In an example, an input layer and optionally multiple layers above it also use local attention from neighboring chunks. Here, a neighborhood around the chunk, called a slide, is also considered by the attention mechanism. This addresses an issue where the chunk-size does not fit an activity (e.g., the chunk includes only part of a sign). The peek into neighboring chunks helps to capture missing parts of the sign on input ingestion. This correction is helpful when, for example, the sequence-to-sequence transformer does not have a decoder. The decoder of a traditional transformer may auto-regressively capture an entire signed sentence rather than the individual signs, and so eliminating the decoder helps to prevent this unfavorable result.
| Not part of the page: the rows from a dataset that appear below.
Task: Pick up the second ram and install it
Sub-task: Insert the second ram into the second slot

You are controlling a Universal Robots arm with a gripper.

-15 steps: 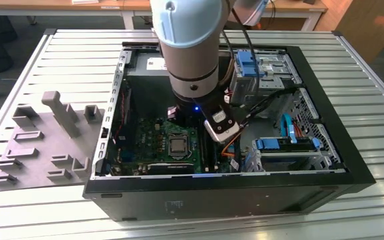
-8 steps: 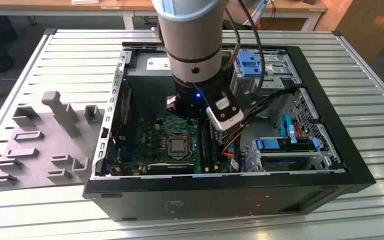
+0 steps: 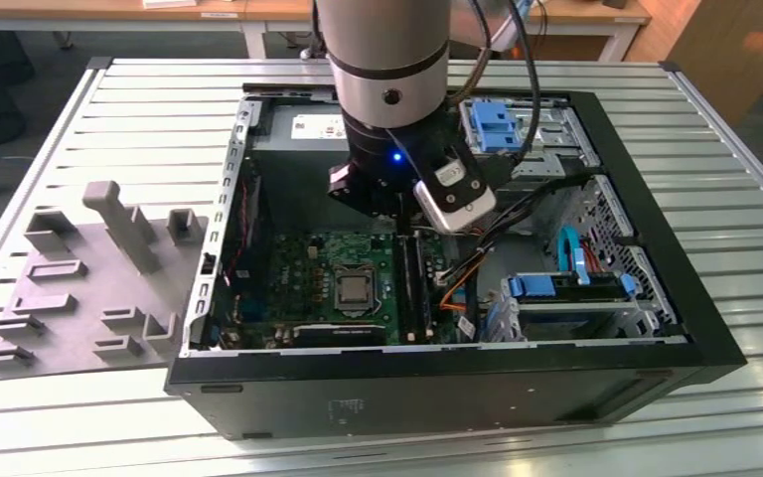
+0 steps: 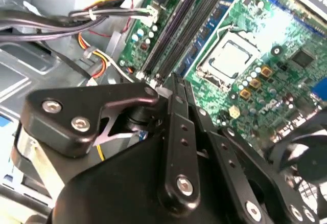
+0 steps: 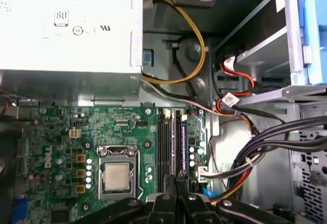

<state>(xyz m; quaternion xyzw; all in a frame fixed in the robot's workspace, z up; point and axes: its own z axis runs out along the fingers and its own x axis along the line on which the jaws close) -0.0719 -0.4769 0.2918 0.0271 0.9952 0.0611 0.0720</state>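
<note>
Though desks (image 3: 580, 22) stand behind, the slatted table (image 3: 130, 109) bears the case (image 3: 488, 383)

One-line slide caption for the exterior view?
Gripper hangs inside the open computer case, above the RAM slots; grey moulded tray lies on the exterior view's left.

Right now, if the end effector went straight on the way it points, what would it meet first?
Probably the RAM slots on the motherboard, beside the CPU socket. The end effector hangs right over them, though the gap is unclear.
</note>
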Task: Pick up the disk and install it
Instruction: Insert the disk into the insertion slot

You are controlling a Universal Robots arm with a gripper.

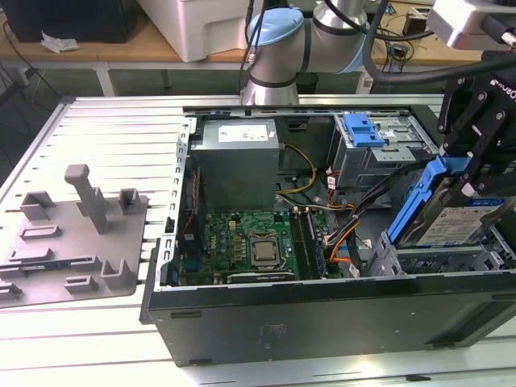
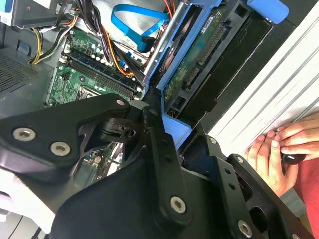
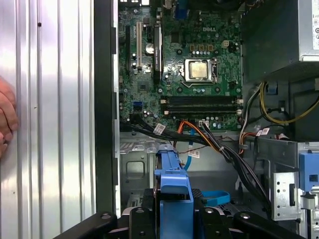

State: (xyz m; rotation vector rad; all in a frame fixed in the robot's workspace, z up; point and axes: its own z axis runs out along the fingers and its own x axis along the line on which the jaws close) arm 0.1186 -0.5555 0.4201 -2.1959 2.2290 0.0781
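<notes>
Evidently the pick-up is done and the installing is in hand. The tool is clenched on the disk, its black jointed fingers pinching the blue plastic carrier that frames it. In the exterior view the disk hangs tilted, one long edge raised, above the metal drive cage at the four o'clock corner of the open computer case. Whether it touches the cage I cannot tell. As I judge it, seating the disk calls for levelling it and lining the carrier's sides up with the cage, while staying clear of the cable bundle just beside it at nine o'clock.

The disk is a flat rectangle of silver metal with a white-and-blue label on one face. In the second wrist view its other face shows a green circuit board. Further out at nine o'clock lies the green motherboard, with the grey sheet-metal power box at twelve o'clock from it. The case stands on a ridged aluminium worktop, and a grey moulded fixture rests well apart at nine o'clock. A person's hand lies by the worktop, outside the case.
</notes>
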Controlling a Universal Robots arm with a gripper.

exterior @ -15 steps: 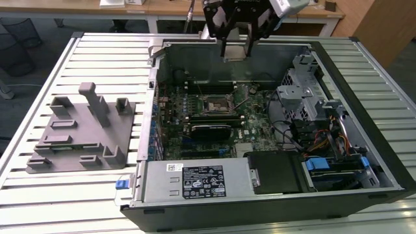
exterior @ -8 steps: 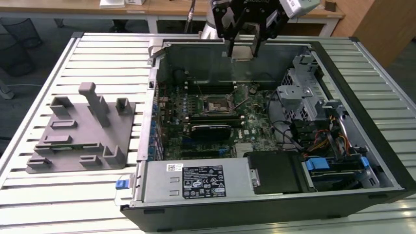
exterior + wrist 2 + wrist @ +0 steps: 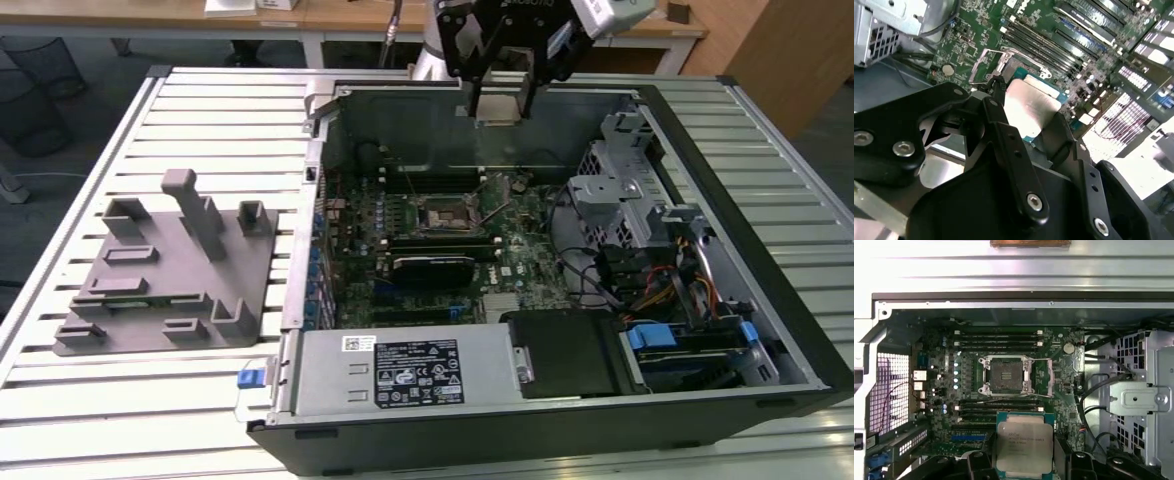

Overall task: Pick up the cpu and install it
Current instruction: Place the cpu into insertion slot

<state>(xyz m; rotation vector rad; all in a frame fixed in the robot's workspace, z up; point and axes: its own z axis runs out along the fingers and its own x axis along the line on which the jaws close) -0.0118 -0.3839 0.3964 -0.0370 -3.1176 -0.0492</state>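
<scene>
One gripper (image 3: 501, 111) pointing down, clamping the cpu (image 3: 497, 106), above open computer case (image 3: 534, 432)

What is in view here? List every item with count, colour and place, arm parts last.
cpu: one, silver top with pale rim, held in the gripper above the open case.
socket: one, dark with metal frame, open, mid motherboard.
motherboard: one, green, on the floor of the case.
computer case: one, black and grey, side open, lying on the table.
metal box: one, silver with a label, in the case's near end.
tray: one, grey with upright posts, on the table at the exterior view's left of the case.
table: one, white, slatted.
gripper: one, black, closed on the cpu.
</scene>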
In an example, the attention in the sequence-to-sequence transformer is bi-directional with respect to time for input to the sequence-to-sequence transformer. For example, for a given video frame, the attention mechanism considers frames that are both forward and backward in the sequence of video frames. This helps to identify the “activity” when that activity may span multiple video frames. For certain applications (e.g., real-time inference of a streaming video), where video frames succeeding a given frame may not be available to apply bi-directional attention, this transformer model may be unidirectional with respect to time, which may generate better results.
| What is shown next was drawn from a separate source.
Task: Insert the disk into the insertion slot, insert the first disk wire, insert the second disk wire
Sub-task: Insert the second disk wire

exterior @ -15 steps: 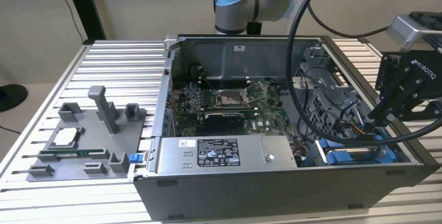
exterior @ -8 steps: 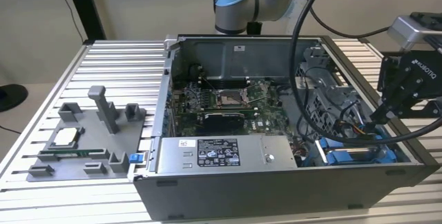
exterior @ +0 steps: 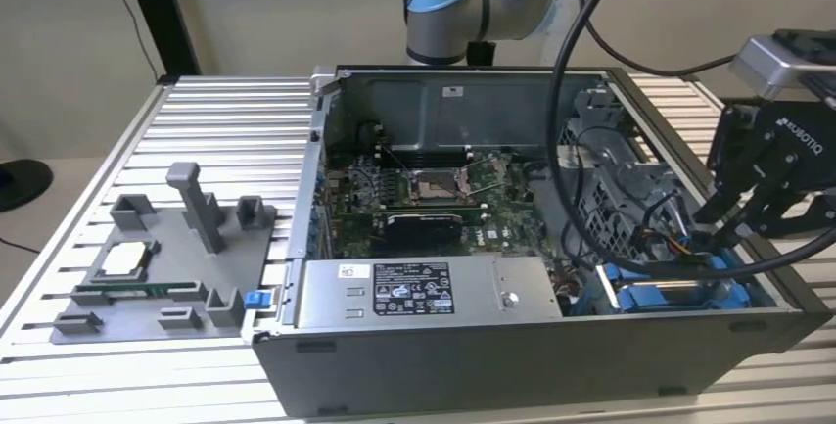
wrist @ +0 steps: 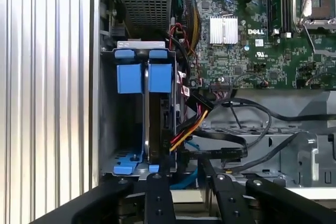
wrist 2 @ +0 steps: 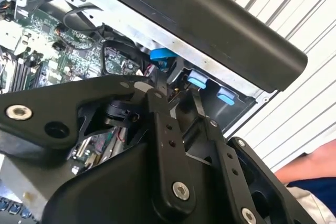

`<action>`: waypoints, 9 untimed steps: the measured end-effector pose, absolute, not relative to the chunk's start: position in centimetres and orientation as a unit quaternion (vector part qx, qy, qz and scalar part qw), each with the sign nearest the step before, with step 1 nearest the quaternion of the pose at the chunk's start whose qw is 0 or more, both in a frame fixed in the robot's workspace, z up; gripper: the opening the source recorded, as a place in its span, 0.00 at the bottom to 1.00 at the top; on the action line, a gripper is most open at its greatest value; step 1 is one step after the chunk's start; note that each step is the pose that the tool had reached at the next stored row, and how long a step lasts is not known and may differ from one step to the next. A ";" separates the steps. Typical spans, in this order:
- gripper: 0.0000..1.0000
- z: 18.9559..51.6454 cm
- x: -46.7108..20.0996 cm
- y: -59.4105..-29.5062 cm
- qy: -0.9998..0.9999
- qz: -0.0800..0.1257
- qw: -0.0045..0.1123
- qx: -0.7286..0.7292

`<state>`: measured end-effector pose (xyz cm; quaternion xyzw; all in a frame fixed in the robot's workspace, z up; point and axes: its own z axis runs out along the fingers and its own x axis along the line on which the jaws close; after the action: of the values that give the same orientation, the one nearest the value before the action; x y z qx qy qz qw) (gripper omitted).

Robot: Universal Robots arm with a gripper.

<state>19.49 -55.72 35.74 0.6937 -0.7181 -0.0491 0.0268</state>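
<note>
Over the open computer case [exterior: 523, 365] on the ribbed tabletop [exterior: 196, 111], the gripper [exterior: 731, 223] dips its fingers [wrist: 157, 192] by the insertion slot [wrist: 122, 129], where the disk [wrist: 157, 124] stands on edge beside coloured wires [wrist: 186, 129], though whether those fingers are apart I cannot tell.

open grey metal computer case [exterior: 523, 355] stands on the ribbed aluminium surface [exterior: 196, 111]. silver labelled power supply box [exterior: 418, 292] sits in the case's near side; green motherboard [exterior: 432, 194] behind it. grey plastic fixture tray [exterior: 157, 267] lies on the surface at the exterior view's left of the case. black robot hand [exterior: 731, 223] hangs over the case's right end, above the grey-blue plastic insertion slot [wrist: 142, 124].
</note>
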 end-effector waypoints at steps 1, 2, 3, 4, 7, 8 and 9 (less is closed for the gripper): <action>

In an example, position encodings of the sequence-to-sequence transformer are relative with respect to self-attention calculations. Generally, the attention mechanism is unaware of where another element in a context is. This information is conveyed with position encoding of the data (e.g., video frames). In a traditional transformer, the positions are absolute with respect to the context. Thus, for example, the first word in a sentence is encoded as having the position of the first word in a sentence. Relative encodings apply a positional encoding based on the observation element. Thus, a video frame under consideration, such as frame eight, has a positional encoding of zero, the preceding frame an encoding of negative one, and a proceeding frame a positional encoding of positive one. These relative positional encodings are applied on all the video frames under consideration.
The following is another expression of the sequence-to-sequence transformer. In an example, the sequence-to-sequence transformer includes an input-embedding layer configured to encode an input sequence to an encoded input sequence, and an encoder neural network comprising one or more encoder subnetworks. These one or more encoder subnetworks include a base encoder subnetwork—such as the chunk+slide layer illustrated in
Any given encoder subnetwork has an encoder self-attention sub-layer and a feedforward sub-layer. In an example, the encoder self-attention sub-layer is configured to receive subnetwork input and apply a local-chunk attention mechanism over the subnetwork input to generate queries, keys and values (e.g., the usual output for transformer attention mechanisms). The local-chunk attention mechanism restricts the attention mechanism for a neuron of the encoder subnetwork to a subset of the subnetwork input based on a predetermined chunk size. This is the chunk referred to earlier. In an example, the local-chunk attention mechanism is bi-directional. For certain applications (e.g., real-time inference of a streaming video), where video frames proceeding a given frame may not be available to apply bi-directional attention, this local chunk-attention mechanism may be unidirectional to generate better results.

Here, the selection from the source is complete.